> [WHAT IS EXPECTED]: Among the entries that follow, find every line with the word "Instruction" and list it.

> [MATERIAL TO PROCESS]:
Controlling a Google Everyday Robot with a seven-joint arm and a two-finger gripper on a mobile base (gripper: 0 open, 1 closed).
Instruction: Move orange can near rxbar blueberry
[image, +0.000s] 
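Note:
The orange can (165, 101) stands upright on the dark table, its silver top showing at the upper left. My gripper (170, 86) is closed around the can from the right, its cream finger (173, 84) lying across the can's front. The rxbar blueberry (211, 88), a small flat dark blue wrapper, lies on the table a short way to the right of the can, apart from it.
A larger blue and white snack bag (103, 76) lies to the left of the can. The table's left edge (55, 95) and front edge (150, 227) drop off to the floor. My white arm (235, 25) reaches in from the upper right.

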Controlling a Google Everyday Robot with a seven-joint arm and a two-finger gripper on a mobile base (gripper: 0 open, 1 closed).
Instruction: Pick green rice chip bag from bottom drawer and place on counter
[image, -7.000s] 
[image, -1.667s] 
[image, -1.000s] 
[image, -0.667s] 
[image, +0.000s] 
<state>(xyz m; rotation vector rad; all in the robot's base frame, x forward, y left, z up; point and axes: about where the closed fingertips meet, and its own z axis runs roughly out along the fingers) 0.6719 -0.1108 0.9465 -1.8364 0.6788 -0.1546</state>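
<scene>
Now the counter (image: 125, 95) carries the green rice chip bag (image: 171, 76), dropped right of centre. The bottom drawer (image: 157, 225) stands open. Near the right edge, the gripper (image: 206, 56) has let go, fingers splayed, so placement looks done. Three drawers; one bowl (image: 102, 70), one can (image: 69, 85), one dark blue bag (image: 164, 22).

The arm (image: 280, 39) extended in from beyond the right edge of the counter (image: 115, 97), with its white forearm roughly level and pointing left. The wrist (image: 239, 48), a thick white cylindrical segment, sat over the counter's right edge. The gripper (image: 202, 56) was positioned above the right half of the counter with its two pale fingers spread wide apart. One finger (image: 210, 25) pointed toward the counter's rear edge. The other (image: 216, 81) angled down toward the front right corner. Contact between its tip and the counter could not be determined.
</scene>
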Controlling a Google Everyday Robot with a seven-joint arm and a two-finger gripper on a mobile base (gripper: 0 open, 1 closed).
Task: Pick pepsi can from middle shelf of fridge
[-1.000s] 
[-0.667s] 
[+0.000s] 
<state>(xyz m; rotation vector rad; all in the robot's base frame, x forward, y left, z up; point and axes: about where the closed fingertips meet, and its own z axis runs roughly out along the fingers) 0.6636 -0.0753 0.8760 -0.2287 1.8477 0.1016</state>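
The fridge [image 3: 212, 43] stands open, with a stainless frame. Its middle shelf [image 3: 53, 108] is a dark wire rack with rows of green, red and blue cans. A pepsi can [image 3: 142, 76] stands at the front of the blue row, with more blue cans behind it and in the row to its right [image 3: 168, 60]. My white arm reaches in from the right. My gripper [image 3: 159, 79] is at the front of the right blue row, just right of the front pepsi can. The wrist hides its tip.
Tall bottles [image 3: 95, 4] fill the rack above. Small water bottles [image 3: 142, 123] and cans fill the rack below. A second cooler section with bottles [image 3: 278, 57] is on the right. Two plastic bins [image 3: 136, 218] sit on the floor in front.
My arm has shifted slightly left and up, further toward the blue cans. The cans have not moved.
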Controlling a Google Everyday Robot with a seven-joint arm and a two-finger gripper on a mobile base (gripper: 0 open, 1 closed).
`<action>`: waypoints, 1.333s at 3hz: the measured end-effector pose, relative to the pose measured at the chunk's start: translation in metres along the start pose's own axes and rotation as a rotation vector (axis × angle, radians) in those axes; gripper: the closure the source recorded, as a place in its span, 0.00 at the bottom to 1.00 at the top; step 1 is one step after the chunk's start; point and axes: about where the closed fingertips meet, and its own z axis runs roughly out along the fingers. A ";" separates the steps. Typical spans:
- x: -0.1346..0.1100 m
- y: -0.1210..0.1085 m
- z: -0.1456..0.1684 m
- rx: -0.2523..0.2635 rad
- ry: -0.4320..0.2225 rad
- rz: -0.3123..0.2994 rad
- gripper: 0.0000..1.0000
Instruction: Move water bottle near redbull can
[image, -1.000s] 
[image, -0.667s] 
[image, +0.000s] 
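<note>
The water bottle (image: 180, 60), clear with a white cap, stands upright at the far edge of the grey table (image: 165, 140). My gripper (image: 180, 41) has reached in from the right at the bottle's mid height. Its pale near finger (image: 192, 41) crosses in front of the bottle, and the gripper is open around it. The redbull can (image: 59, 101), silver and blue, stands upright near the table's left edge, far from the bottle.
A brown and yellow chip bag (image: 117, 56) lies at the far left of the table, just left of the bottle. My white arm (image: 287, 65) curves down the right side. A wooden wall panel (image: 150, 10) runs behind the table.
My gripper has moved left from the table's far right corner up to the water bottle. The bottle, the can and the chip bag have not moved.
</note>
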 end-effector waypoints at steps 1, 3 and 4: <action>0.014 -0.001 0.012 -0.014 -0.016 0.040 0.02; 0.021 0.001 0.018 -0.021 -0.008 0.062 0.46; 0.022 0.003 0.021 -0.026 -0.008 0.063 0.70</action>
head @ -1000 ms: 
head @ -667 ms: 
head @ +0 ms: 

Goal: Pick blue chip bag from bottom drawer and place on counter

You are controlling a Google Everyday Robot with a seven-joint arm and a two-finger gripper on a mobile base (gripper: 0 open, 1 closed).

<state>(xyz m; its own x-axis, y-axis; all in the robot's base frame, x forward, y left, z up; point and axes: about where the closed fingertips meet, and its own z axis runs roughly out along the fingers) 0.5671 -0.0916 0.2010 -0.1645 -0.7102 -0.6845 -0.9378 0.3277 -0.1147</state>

> [EXERCISE OUTPUT]:
Instruction: Move orange can near rxbar blueberry
Instruction: Pick green rice chip bag from bottom drawer and place on counter
Instruction: Move water bottle near redbull can

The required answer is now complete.